After North Carolina made the brilliant decision to police its citizens’ bathroom habits, a movement arose urging cis folks to be available to accompany trans or genderqueer folks to the restroom or other gendered spaces.  It’s called “I’ll Go With You.”   It has a website … and buttons!

This week, two more Black men were assassinated by the police under circumstances that defy rational understanding, but that share with so many other similar murders this feature:  they would not have happened to a white person.

What can a random middle age white lady do about all this killing?  I can march, shout, post . . . all things that announce my horror, anger, and sadness.  But I can’t force grand juries to indict murderous cops or juries to convict them.  And worst of all, I can’t stop the shooting from happening in the first place.
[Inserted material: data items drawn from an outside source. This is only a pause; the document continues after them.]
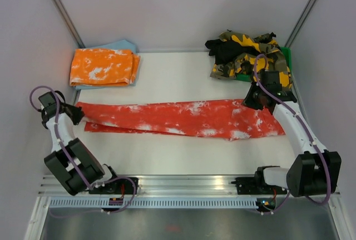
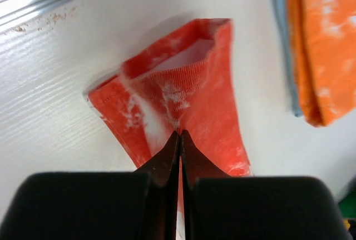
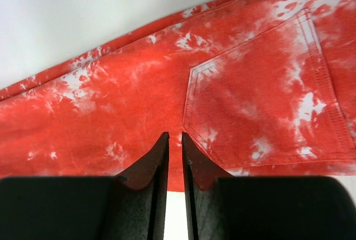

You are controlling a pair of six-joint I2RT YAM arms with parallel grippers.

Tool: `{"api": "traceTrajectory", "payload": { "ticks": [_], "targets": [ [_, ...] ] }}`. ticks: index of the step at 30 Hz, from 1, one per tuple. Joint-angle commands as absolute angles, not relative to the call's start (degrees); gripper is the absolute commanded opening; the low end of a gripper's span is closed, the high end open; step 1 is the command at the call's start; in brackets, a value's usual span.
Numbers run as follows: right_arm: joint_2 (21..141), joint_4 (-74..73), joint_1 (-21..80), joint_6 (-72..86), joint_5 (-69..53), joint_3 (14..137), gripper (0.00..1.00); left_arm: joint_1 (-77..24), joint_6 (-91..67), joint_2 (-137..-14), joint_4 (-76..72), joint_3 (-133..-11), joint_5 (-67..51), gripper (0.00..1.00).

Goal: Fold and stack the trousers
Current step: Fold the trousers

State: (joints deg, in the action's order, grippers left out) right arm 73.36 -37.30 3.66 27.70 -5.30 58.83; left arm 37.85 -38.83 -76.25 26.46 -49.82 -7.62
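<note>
Nearest the arm bases, the white ribbed desk (image 1: 183, 159) is carrying the long soft red cloth trousers with white tie-dye splotches (image 1: 183, 119). They are lying flat, their long axis running left to right across almost the whole width.

The left arm (image 1: 58, 134) is reaching the leg end, and its jaws are pressing fully together on the fabric just behind the open cuff (image 2: 189, 51). The right arm (image 1: 297, 126) is working at the opposite, waist end, near the stitched back pocket (image 3: 261, 95). Its jaws are sitting narrow with red cloth in the slit, so they are seemingly pinching the waist edge.

Each arm is thus taking the end nearer to it. The coming fold is probably turning on carrying one end along that axis over the other, while the cloth is sagging between the two grips.

Farther back on the left, a folded orange-and-white pair (image 1: 103, 66) is resting on a pale blue cloth (image 1: 127, 45), well apart from the red pair. Back right, a heap of yellow-green camouflage and black garments (image 1: 247, 51) is spilling over a green bin (image 1: 286, 56), just behind the right jaws. Pale grey walls are closing the desk in on three sides.
</note>
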Motion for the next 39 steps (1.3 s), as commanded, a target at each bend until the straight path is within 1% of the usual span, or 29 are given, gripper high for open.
{"api": "traceTrajectory", "payload": {
  "ticks": [1,3,5,6,7,9,11,12,15,20,23,24,26,28,29,30,31,33,34,35,36,37,38,39],
  "targets": [
    [70.7,-36.6,4.0,27.5,-4.3,58.4,0.21,38.0,-35.1,-69.3,32.0,-56.5,-2.6,0.02],
    [70.7,-36.3,4.0,27.1,-4.7,58.3,0.21,36.4,-33.5,-68.4,36.2,-58.3,-1.2,0.02],
    [70.8,-35.6,4.0,26.6,-5.4,58.0,0.21,33.8,-33.1,-69.3,40.6,-61.3,4.3,0.02],
    [71.0,-35.2,3.9,26.5,-5.6,57.7,0.21,33.2,-33.2,-70.2,43.8,-61.8,5.6,0.14],
    [71.4,-35.0,3.9,26.5,-6.0,57.4,0.21,32.8,-33.1,-70.4,44.1,-61.6,5.7,0.22],
    [71.7,-34.1,4.0,26.0,-6.7,57.0,0.21,32.1,-33.5,-69.9,42.7,-60.2,5.3,0.34],
    [72.3,-33.9,4.0,25.8,-7.4,57.0,0.21,31.7,-33.9,-69.6,41.1,-57.6,5.3,0.39],
    [72.5,-34.2,4.0,25.6,-7.5,57.2,0.21,31.7,-34.3,-69.9,40.4,-57.0,5.3,0.55],
    [71.8,-34.8,4.0,25.3,-7.0,57.4,0.21,31.7,-34.0,-71.2,40.5,-57.6,5.7,0.87],
    [70.5,-35.2,3.9,25.2,-5.0,56.5,0.24,31.7,-31.2,-72.4,37.9,-58.5,3.7,0.89],
    [70.6,-34.5,3.8,25.9,-2.5,55.4,0.24,31.5,-30.9,-75.7,34.7,-57.5,0.3,0.81],
    [70.8,-34.0,3.6,25.9,-1.7,55.0,0.27,31.3,-31.0,-76.6,33.8,-56.9,-1.5,0.74],
    [71.5,-33.1,2.0,26.5,-0.4,55.5,0.31,30.5,-31.5,-79.4,32.1,-56.8,-2.3,0.70],
    [72.8,-32.0,0.4,26.9,1.0,56.9,0.37,30.1,-31.8,-81.3,31.3,-57.3,-2.2,0.70],
    [73.5,-31.4,-3.4,27.3,0.5,57.4,0.39,29.4,-32.1,-82.2,30.9,-57.5,-2.2,0.70],
    [75.0,-30.0,-4.8,27.4,0.2,57.7,0.42,28.8,-32.3,-83.8,30.5,-58.0,-1.9,0.69],
    [76.0,-29.4,-5.9,27.5,0.3,57.7,0.42,28.1,-32.4,-84.5,30.2,-58.1,-1.8,0.68],
    [79.5,-28.7,-8.0,27.0,-1.8,57.8,0.40,25.3,-33.0,-86.7,29.9,-58.4,-0.3,0.56],
    [80.5,-28.5,-8.0,26.6,-1.6,57.7,0.38,24.3,-33.1,-87.4,30.0,-58.6,0.9,0.47],
    [82.3,-28.4,-8.0,26.5,-1.6,56.9,0.36,22.2,-34.1,-88.2,30.1,-58.8,2.1,0.29],
    [83.1,-28.0,-7.9,26.3,-1.2,56.0,0.30,21.3,-34.9,-89.5,30.3,-58.5,3.3,0.17],
    [83.6,-27.0,-8.0,26.3,0.5,54.9,0.28,20.5,-35.6,-90.0,30.4,-58.4,3.5,0.06],
    [84.3,-26.3,-7.9,26.3,2.3,52.6,0.26,19.3,-36.6,-90.5,30.1,-58.0,3.6,0.02],
    [84.6,-25.9,-8.0,26.2,3.6,51.7,0.22,18.6,-37.1,-90.9,29.2,-57.1,3.7,0.02]
  ]
}}
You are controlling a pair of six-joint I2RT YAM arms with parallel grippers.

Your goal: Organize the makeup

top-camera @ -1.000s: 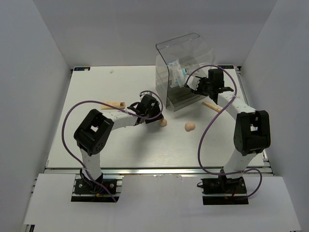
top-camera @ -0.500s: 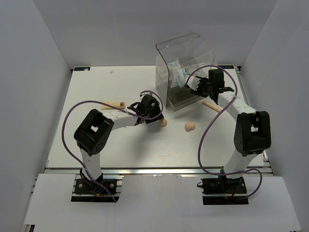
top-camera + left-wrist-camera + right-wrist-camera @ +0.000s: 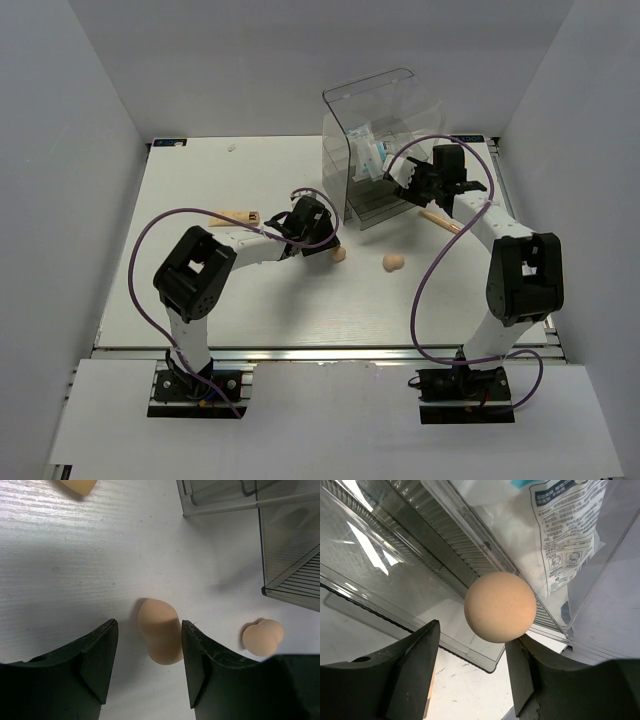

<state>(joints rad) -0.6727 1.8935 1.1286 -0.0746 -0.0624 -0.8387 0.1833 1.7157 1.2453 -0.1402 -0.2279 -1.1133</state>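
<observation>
- Left gripper (image 3: 148, 626) is spread, straddling a sponge (image 3: 160, 639) lying on the table (image 3: 60, 555), lined up to pinch it.
- Right gripper (image 3: 474, 632) is spread wider than a second sponge (image 3: 500, 607) at the box (image 3: 395, 545) mouth, apparently to drop it in.

Box (image 3: 385, 140) at rear right of desk (image 3: 200, 300). Packet (image 3: 372, 150) inside box. Right claw (image 3: 475, 630) at box's open front; ball sponge (image 3: 500, 607) between its fingers, packet behind it. Stick (image 3: 438, 219) on desk, right of box front, beneath right arm. Two sponges on desk before box: left sponge (image 3: 160, 637) between fingers of left claw (image 3: 148, 625), gaps either side; right sponge (image 3: 393, 262) apart, further right. Tube (image 3: 235, 216) on desk, left of left claw.
</observation>
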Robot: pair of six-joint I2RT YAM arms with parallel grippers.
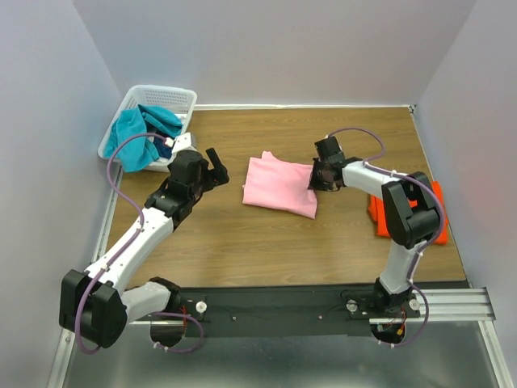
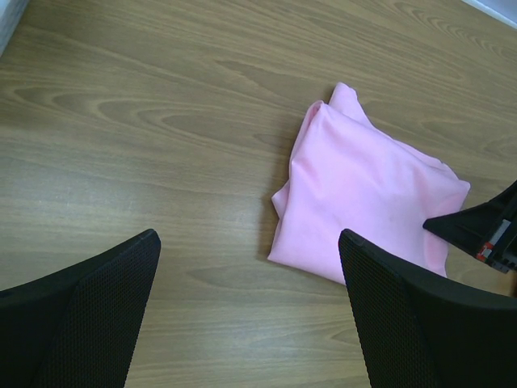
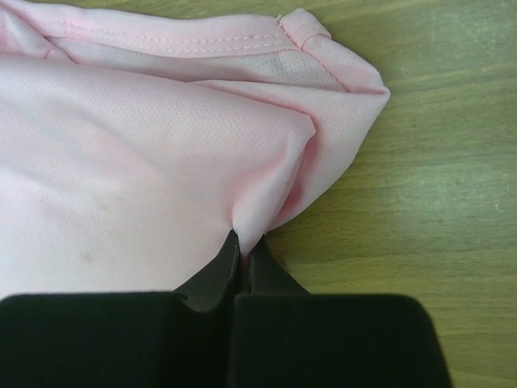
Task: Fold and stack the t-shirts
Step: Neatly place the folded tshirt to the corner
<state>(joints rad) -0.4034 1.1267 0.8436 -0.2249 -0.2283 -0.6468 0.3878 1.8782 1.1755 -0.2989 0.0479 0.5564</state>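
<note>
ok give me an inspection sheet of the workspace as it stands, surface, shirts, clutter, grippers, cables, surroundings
surface: wooden table, bare wood around the shirts
job's things: pink t-shirt folded mid-table; orange t-shirt folded at the right edge, partly hidden by the right arm; teal garment spilling over the white basket in the far left corner
clutter: nothing seen
grippers: left gripper open, above bare wood left of the pink t-shirt, holding nothing; right gripper shut on the pink t-shirt's right edge
cables: purple cable looping along the left arm, another arching over the right wrist
surroundings: pale walls on three sides, metal rail at the near edge
</note>
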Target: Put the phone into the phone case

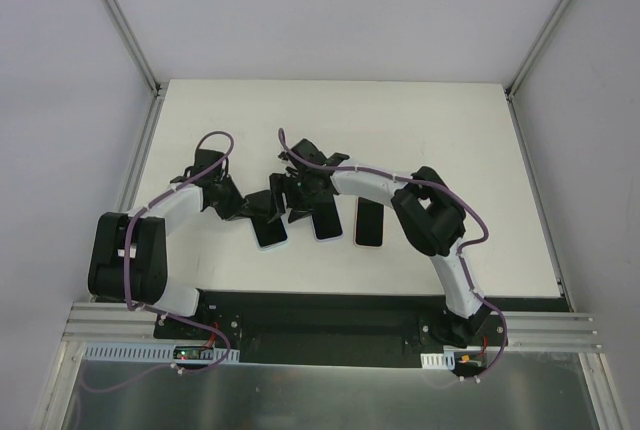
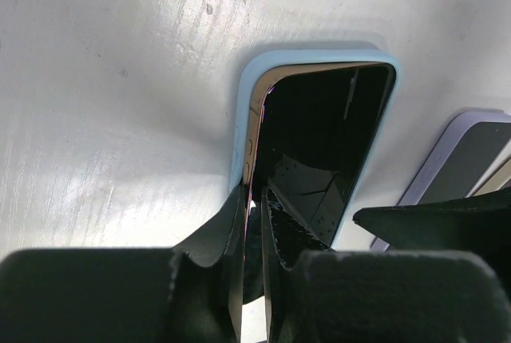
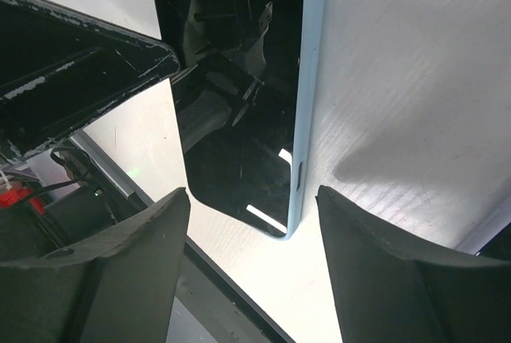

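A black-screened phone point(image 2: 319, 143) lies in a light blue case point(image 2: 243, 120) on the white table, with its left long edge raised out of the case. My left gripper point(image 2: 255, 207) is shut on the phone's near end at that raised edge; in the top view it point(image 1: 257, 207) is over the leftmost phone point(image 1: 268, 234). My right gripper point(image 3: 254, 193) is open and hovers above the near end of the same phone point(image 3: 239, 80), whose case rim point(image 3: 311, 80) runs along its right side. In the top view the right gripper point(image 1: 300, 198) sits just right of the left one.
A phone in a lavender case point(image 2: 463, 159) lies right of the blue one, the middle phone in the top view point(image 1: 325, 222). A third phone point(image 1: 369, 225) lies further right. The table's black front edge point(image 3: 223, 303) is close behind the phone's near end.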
Or can I?   What if I were there?  Could enough of us be there for our Black friends, allies, and fellow citizens to stop some of the random killing?  If we’re willing to go to the bathroom as a show of solidarity with our trans and genderqueer friends, is there a way we ride along with our Black friends to show solidarity or, y’know, be a human shield?  Call it the White-People Ride-Along program*, placing random white people in the cars of random African-Americans while they drive to work, run errands, go out to dinner, stay up late, joy ride, and other things white people can do in cars without risking death at the hands of law enforcement.  It would work like a sort of reverse Uber. When the Black driver is ready to go somewhere, he or she enters the information in the WPRA app and connects with an available white passenger.  Voila!  Instant, if unfounded, respectability and potential survival.

Wild-ass idea, right?  Or maybe not.  Anyone with the balls & tech skills to get this rolling:  I’m in.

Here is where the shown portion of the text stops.